MASERU — Lesotho’s only sprinter at the London 2012 Olympic Games, Mosito Lehata, will have to be extra-vigilant after organisers said they will enforce a strict policy on false starts.
Under the new policy crafted two years but only being applied rigorously at the Olympics, the International Association of Athletics Federation (IAAF) said any athlete who engages in a false start will be disqualified automatically.
Lesotho Athletics Amateur Association (LAAA) spokesperson, Sejanamane Maphathe, is however hopeful Lehata will not fall victim to the false start policy in the 200 metre race.
“The zero-tolerance policy was introduced two years ago after one top athlete tricked other athletes by making a false start knowing that they would all get punished,” Maphathe said.
“That athlete knew that if one athlete commits a false start, all runners, who didn’t commit such an offence, were all given yellow cards and anyone who would make a false would be red carded and disqualified from the race.”
The IAAF found that other athletes were winning top races by tricking others into making a false start knowing that other athletes would delay starting afraid as they would be afraid of being disqualified.
“That race was a painful experience for other athletes and that forced the IAAF to make a zero-tolerance policy on false starts,” Maphathe said.
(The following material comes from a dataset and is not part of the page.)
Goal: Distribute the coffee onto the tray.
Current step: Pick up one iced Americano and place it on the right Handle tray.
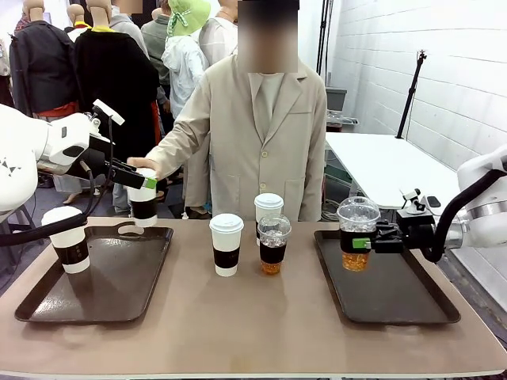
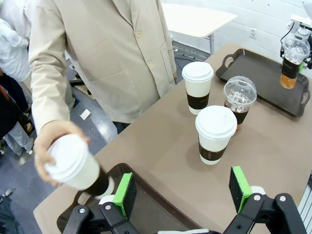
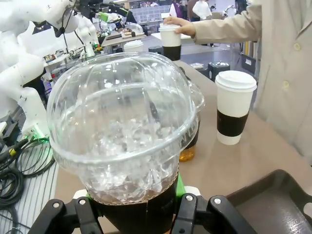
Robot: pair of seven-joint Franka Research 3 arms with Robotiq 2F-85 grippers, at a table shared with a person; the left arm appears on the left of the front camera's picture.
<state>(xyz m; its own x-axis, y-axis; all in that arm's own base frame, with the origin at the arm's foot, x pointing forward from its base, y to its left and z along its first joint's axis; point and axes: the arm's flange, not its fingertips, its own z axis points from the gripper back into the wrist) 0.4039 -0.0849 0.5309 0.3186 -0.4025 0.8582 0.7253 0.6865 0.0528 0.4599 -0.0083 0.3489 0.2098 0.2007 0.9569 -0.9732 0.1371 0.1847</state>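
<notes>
Bright, even overhead light; faint soft shadows on table [image 1: 238, 317]. White glints on dome-lidded cup [image 3: 122, 136] (close to lens, slightly soft). Wrist views bowed at edges.

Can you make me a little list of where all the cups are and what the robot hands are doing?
left tray: one white cup on it
table middle: near cup, far cup, iced cup
left gripper: open, beside the handed cup in the person's hand
right gripper: shut on the second iced cup, over the right tray
</notes>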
Maphathe was however adamant Lehata would not fall victim to the law because of his past experience.
“Lehata often delays in starting a race after he was a victim of a false start in Namibia in the past,” said Maphathe.
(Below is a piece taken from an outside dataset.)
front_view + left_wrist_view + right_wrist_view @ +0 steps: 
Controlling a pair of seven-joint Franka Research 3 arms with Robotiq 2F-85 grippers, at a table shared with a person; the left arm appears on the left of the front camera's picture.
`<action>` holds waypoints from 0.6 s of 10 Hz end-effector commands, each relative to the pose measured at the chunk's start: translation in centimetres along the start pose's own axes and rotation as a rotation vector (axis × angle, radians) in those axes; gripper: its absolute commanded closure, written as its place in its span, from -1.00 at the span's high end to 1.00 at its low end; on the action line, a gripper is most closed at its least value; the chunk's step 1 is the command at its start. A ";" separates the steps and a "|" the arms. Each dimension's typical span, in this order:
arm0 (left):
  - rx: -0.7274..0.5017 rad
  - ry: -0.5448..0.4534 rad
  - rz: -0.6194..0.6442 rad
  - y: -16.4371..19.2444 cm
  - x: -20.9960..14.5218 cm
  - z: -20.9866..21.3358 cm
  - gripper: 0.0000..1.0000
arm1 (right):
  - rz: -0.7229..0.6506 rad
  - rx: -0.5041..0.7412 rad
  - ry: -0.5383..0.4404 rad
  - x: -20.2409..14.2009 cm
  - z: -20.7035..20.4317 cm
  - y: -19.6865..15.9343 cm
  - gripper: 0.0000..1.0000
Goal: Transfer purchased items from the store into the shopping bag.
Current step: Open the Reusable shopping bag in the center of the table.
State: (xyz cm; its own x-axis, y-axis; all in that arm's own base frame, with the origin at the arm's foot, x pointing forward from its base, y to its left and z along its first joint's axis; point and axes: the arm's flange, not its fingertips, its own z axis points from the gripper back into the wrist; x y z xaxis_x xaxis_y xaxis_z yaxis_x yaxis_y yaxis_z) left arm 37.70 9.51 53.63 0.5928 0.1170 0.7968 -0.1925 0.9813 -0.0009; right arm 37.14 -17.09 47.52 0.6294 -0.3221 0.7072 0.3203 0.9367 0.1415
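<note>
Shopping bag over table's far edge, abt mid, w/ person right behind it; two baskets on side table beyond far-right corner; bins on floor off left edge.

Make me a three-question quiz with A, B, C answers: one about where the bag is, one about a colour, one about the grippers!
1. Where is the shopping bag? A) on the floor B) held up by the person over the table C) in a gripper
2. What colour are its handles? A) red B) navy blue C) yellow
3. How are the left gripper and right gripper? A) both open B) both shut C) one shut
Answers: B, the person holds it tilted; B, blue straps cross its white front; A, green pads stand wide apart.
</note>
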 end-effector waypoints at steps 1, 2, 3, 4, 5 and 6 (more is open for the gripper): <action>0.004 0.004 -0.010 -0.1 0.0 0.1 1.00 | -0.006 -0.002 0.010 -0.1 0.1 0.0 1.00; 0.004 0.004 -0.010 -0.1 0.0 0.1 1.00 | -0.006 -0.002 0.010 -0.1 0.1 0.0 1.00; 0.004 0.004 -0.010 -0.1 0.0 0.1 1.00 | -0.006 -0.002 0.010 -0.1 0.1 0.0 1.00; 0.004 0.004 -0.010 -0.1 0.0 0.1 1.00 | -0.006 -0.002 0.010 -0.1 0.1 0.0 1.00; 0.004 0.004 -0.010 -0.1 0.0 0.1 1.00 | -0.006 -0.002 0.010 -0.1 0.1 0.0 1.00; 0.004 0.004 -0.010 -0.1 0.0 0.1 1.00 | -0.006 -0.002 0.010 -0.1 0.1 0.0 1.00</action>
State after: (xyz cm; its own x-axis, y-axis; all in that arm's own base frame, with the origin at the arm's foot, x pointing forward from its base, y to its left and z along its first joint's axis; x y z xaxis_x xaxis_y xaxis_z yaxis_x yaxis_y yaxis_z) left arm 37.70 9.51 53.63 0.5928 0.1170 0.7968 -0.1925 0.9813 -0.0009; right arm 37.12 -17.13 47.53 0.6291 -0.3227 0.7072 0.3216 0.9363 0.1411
“Since then he has never made a false start and I don’t think he will be a victim of this policy unless something drastic happens.”
Lehata’s reaction time is very slow, he said.
“I seriously don’t see him being a victim of false start because his reaction is very slow,” Maphathe said.
He however said Lehata’s reaction time is not always working to his advantage.
“Because of his slow reaction, he is always chasing other athletes but since he is a good sprinter, he performs well despite this hiccup,” he said.
Maphathe however said athletes are allowed to lodge protests if they strongly believe that they did not “false start” the race.
“At the same time athletes are allowed to lodge an appeal and run under protest if they feel they have been misjudged,” he said.
Jamaican Usain Bolt, the world’s fastest man, has already suffered at the hands of the false start policy when he was disqualified last year in the World Championships.
United Kingdom’s Linford Christie, a 1992 Olympic Games 100 metres champion, lost the chance to defend his title at the Olympics in 1996.
American Jon Drummond is also one of the top sprinters who fell victim to the false start law in 2003 during the World Championships.